Sheryl’s knees hit the grass.
Lycara’s shadow crossed her as she stepped close. “My offer is still on the table,” she said. “By the next full moon, my kingdom will rise.”
The rest of the pack assembled behind her, Michelle from the driver’s door, Carl from the rear, and then the second Mercedes, releasing Gwendolyn and Paul. They stood in the driveway behind Lycara watching Sheryl on her knees in the wet grass, and several of them laughed low and quiet before Lycara turned and walked back to the car, and the others followed. The Mercedes pulled away from the curb, and the street went dark and quiet.
Sheryl went straight to the liquor cabinet, poured Crown Royal into a glass, and drank it standing at the counter. She poured a second and drank that too. Then she picked up the bottle and hurled it at the kitchen floor, and the glass went across the tile in a wide scatter, and she stood among the pieces with her eyes burning yellow and a sound building in her chest that she let out in a full roar that ran through every room in the house.

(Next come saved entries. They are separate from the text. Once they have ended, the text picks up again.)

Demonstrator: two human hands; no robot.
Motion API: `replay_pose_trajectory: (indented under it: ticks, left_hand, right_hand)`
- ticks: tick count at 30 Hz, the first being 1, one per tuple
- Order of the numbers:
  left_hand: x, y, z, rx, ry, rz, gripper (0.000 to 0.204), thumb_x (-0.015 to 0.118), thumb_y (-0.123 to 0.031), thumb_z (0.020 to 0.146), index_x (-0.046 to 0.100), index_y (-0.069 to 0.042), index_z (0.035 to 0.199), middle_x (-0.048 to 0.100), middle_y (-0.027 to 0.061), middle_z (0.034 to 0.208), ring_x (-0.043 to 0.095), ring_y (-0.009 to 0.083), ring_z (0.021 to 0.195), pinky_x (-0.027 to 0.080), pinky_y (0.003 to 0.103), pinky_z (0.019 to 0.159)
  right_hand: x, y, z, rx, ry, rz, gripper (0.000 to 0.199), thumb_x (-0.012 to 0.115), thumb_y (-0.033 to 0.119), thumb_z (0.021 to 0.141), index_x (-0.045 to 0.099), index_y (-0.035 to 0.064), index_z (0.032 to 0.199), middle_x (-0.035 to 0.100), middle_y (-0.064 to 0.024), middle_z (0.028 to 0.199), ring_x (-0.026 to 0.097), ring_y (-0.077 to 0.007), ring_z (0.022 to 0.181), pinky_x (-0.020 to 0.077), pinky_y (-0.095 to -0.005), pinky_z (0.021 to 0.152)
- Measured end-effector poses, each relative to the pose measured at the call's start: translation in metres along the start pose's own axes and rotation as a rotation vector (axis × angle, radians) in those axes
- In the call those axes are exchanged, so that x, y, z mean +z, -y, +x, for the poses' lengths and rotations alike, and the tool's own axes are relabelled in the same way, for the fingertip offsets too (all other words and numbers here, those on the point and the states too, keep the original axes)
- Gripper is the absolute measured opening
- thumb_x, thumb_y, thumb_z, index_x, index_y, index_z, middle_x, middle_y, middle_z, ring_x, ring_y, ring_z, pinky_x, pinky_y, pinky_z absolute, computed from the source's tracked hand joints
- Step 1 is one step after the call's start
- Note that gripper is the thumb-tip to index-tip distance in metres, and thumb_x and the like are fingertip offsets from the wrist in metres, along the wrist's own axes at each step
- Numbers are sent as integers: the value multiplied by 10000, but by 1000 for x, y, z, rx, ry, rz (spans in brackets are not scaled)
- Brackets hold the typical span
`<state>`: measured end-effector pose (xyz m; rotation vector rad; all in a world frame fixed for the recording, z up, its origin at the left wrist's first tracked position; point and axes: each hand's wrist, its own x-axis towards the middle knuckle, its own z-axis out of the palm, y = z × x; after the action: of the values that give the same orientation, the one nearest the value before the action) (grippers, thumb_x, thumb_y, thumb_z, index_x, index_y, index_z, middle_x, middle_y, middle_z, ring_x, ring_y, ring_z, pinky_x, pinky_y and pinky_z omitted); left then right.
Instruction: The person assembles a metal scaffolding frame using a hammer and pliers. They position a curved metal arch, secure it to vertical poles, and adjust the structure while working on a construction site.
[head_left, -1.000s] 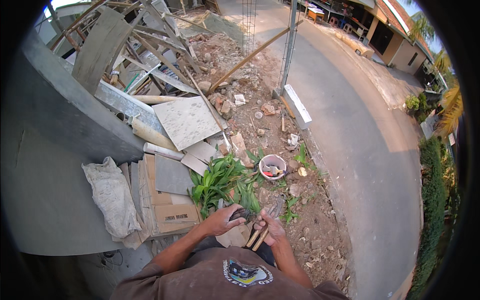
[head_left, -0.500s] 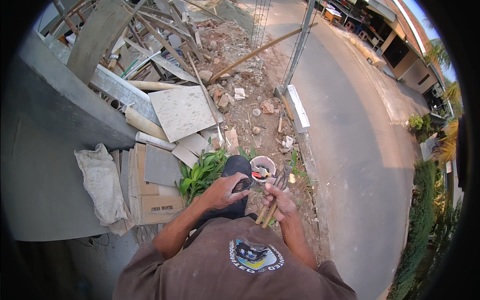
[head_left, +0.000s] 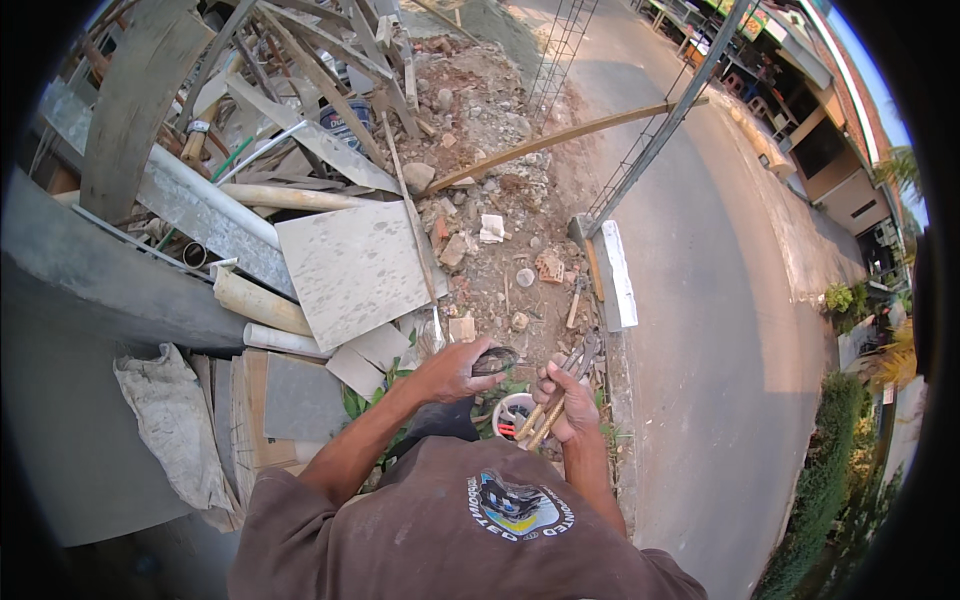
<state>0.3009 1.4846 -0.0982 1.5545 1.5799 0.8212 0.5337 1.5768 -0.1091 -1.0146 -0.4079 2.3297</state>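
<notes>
My left hand (head_left: 452, 374), in front of my body, has its fingers curled round a small coil of thin dark wire (head_left: 497, 360). To its right, my right hand (head_left: 574, 410) is closed on a pair of metal pincers (head_left: 584, 352). The pincers' jaws point away from me, and their two yellowish-brown handles slant back toward my shirt. Just below and between the hands stands a white bucket (head_left: 512, 404) with red-handled tools inside, partly hidden by the handles and my shirt. The pincers and the wire are apart.
Ahead lie rubble, a hammer (head_left: 573, 304) and a grey slab (head_left: 360, 262). Planks and pipes (head_left: 300, 197) heap up at the left. A slanting timber (head_left: 560, 140) meets a steel post frame (head_left: 668, 125) on a white-topped block (head_left: 619, 275). The road (head_left: 720, 350) runs along the right.
The view has shifted farther ahead, so the bucket and plants sit closer to my body. Both hands have risen slightly, and the wire coil shows more clearly. Each hand keeps its hold.
</notes>
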Motion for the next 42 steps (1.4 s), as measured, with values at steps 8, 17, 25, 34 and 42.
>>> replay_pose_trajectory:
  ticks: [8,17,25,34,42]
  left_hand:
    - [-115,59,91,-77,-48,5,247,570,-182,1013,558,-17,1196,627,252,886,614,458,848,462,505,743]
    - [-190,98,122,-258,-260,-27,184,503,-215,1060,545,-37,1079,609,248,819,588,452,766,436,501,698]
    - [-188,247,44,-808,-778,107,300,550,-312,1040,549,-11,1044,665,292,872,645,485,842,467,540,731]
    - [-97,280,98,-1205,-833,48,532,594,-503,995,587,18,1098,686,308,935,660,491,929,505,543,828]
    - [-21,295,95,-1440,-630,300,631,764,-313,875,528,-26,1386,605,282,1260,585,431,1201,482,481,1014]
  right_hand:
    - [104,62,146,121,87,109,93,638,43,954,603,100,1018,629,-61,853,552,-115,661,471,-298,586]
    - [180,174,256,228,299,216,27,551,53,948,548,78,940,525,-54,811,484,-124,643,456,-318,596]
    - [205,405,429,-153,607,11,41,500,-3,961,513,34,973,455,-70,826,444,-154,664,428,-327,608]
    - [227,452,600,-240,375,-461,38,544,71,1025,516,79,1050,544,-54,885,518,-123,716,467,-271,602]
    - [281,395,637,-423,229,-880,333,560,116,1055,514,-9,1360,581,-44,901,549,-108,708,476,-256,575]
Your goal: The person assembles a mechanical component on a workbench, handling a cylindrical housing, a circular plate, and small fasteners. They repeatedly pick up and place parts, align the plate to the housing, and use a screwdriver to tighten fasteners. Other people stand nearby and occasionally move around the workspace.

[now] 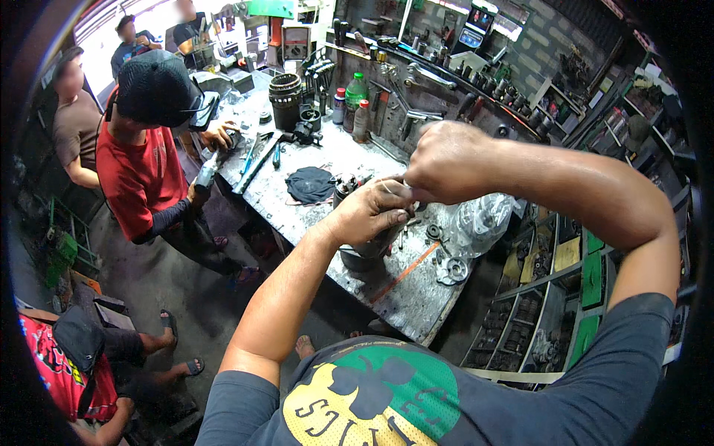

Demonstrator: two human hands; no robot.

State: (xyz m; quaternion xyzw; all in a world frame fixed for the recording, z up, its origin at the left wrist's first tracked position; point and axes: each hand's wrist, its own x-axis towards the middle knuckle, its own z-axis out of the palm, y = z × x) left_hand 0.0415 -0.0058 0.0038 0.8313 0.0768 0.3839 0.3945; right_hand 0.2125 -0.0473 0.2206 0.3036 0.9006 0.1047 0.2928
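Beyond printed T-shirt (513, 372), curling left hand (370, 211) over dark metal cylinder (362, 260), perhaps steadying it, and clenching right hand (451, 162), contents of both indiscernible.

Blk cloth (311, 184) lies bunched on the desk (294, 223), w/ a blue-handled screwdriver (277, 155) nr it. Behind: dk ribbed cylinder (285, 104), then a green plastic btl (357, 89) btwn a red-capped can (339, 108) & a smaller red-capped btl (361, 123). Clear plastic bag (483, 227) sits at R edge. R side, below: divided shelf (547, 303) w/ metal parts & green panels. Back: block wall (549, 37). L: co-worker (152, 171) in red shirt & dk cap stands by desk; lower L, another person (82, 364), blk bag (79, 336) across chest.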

She stripped off her scrubs, pulled on her flip-flops, wrapped herself in the white robe from the hook by the door, and got in the car.
She drove south on the parish road with her hands tight on the wheel and her jaw already shifting forward, the teeth pushing through while she was still in the driver’s seat, the fur coming up across her forearms as the robe fell loose. By the time she reached the open acreage on the south edge of Bayou Mounds city limits, she was pulling off the road onto gravel, and the shift ended as she hit the fence line.
Death Claw moved through the pasture at a dead run, and the cattle in the field scattered in every direction. She took the first one down in three strides and tore through the fence line at the property’s south edge without slowing, crossing into the adjacent field where an abandoned eighteen-wheeler sat rusting on flat tires beside a hay structure. She hit the cab door with her right hand, and the door came off its hinges and spun into the field. She drove both claws through the engine block, closed her hands around the motor housing, and pulled the entire assembly free from the chassis in one sustained pull, the mounts tearing, the fluid lines severing, oil and coolant raining down her arms and across the grass as she turned and hurled the engine block end-over-end into the cornfield at the property’s edge. It landed two hundred feet out with a concussive impact that flattened the nearest rows in a twenty-foot radius.
She stood in the torn-up field with oil running off her claws and her chest heaving and the yellow burning at full intensity in both eyes, and she looked at the sky and opened her throat and let the roar run out across the dark acreage and into the tree line until it dissolved into the night.
When the rage had finished moving through her, she was down on all fours in the wet grass, breathing in long, slow intervals, the fur slicked back with oil, blood, and field mud. The moon sat above the tree line, white and full and indifferent.
She had not joined Lycara’s kingdom.
But Phil was gone. Karen was gone. Olivia was gone. Monica’s name was in her chest again after two years of not hearing it, and Lycara had put it there deliberately, and it had landed exactly as intended.
The beast inside her was not going back to sleep anytime soon.